El presidente Suárez, empeñado en la ardua tarea de la concordia, que cuajó en la Constitución del 78, recuperó el emotivo cuadro, que había emigrado ya a Estados Unidos, para convertirlo en símbolo de la Transición a la democracia. Pero no sirvió de mucho. El famoso cartel estuvo años y años arrumbado en los sótanos del museo Reina Sofía hasta que en el 40º aniversario de las primeras elecciones fue entronizado por fin solemnemente en el Congreso de los Diputados. Y hasta sirvió de paisaje de fondo cuando el PSOE y Ciudadanos firmaron un efímero y frustrado pacto de Gobierno.
A partir de ese fracaso político de Sánchez y Rivera, que podía haber cambiado el rumbo del país, tornaron a la vida nacional los desencuentros, los antiguos enfrentamientos y el desbarajuste. Y en esas estamos. Basta asomarse estos días al palacio de la Carrera de San Jerónimo a la hora bruja en que se piden cuentas al Gobierno para observar el brillo de los puñales en los escaños casi despoblados y en la tribuna de oradores. Otra vez, los amagos cainitas de las dos Españas frente a frente, sin soltar la quijada del asno. No escarmentamos.
El cuadro de Genovés asiste mudo al deprimente espectáculo, convertido en una acusación callada, pero manifiesta. ¡No habéis aprendido nada!, parece gritar desde la pared a los políticos de uno y otro bando. Este grito sordo, esta advertencia es mucho más perceptible hoy para el que no esté sordo del todo con Juan Genovés de cuerpo presente.
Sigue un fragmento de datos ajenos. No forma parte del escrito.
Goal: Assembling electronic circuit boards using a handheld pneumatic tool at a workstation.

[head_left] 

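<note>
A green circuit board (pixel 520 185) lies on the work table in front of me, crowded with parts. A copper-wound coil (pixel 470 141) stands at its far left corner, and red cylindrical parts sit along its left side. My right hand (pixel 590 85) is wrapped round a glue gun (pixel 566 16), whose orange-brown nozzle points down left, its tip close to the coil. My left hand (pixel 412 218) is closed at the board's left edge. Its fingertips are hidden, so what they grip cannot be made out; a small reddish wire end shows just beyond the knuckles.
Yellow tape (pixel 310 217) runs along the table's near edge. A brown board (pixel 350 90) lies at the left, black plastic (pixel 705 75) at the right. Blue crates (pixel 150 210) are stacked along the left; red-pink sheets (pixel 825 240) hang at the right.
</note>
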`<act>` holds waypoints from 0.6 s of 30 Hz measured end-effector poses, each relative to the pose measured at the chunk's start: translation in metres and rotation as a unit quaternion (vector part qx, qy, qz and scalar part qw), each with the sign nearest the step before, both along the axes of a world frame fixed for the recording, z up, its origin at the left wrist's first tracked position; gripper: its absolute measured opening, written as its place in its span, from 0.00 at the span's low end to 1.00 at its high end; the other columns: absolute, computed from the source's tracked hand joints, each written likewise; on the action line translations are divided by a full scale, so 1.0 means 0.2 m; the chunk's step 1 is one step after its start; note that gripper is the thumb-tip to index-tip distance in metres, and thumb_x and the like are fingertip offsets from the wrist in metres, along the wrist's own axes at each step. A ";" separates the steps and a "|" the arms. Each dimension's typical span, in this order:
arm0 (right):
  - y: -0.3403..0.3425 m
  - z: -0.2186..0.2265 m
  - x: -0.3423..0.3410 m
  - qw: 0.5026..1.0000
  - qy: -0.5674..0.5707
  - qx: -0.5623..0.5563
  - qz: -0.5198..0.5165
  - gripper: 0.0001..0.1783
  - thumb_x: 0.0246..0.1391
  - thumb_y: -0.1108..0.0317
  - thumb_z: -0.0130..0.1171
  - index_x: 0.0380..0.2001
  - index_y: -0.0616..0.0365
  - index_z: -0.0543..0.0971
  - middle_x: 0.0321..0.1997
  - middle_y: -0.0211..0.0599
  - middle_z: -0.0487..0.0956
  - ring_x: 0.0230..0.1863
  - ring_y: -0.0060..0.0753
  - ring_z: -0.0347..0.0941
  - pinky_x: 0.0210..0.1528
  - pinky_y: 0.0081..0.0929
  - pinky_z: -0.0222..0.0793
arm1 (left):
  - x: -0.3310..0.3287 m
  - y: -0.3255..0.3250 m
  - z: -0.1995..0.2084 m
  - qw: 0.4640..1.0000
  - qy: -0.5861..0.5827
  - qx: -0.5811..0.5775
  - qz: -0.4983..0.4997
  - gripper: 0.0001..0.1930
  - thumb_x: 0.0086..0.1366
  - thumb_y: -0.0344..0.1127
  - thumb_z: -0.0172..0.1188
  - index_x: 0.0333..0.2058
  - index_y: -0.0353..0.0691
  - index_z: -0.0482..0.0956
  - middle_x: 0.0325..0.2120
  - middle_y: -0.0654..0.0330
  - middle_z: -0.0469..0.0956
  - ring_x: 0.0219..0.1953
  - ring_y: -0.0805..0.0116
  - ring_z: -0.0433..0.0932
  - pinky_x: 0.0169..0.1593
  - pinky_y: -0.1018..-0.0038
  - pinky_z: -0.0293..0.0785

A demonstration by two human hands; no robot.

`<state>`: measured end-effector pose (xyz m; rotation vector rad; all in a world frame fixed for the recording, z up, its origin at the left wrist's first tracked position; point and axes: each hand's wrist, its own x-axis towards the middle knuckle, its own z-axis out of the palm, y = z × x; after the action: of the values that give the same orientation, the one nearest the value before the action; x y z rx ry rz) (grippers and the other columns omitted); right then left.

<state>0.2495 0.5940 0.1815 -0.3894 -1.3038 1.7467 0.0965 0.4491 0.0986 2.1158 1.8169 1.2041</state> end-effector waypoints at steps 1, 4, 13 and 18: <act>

“El abrazo” es, como digo, una acuciante invitación a la reconciliación y a la sensatez, pero ocurre en un momento en que los ánimos no están dispuestos. Y además está prohibido abrazarse. Entre los derechos y las libertades públicas debería estar expresamente reconocido el derecho al abrazo. No está recogido en la Constitución porque los padres constitucionales lo dieron por obvio. Y ya ven. Ahora está prohibido
por las autoridades sanitarias. ¿Cómo va a dar fruto la flor del abrazo de Joan Maragall si está prohibido, y no sólo en Cataluña? ¿Qué pinta, acaso no es una provocación intolerable en el templo de las leyes el cuadro de Genovés, si han prohibido abrazarse? ¿Nadie se ha percatado de que la mayor malignidad y peligrosidad del maldito virus, que tiene al mundo con el corazón en un puño, consiste en que nos impide besarnos y abrazarnos? ¿Cuánto resistirá el mundo sin un abrazo? ¡Pobre Juan Genovés! Ha hecho bien en colgar definitivamente los pinceles. Habrá pensado antes de irse: ¡De qué sirve pintar “El Abrazo” si está prohibido abrazarse y además estos no quieren!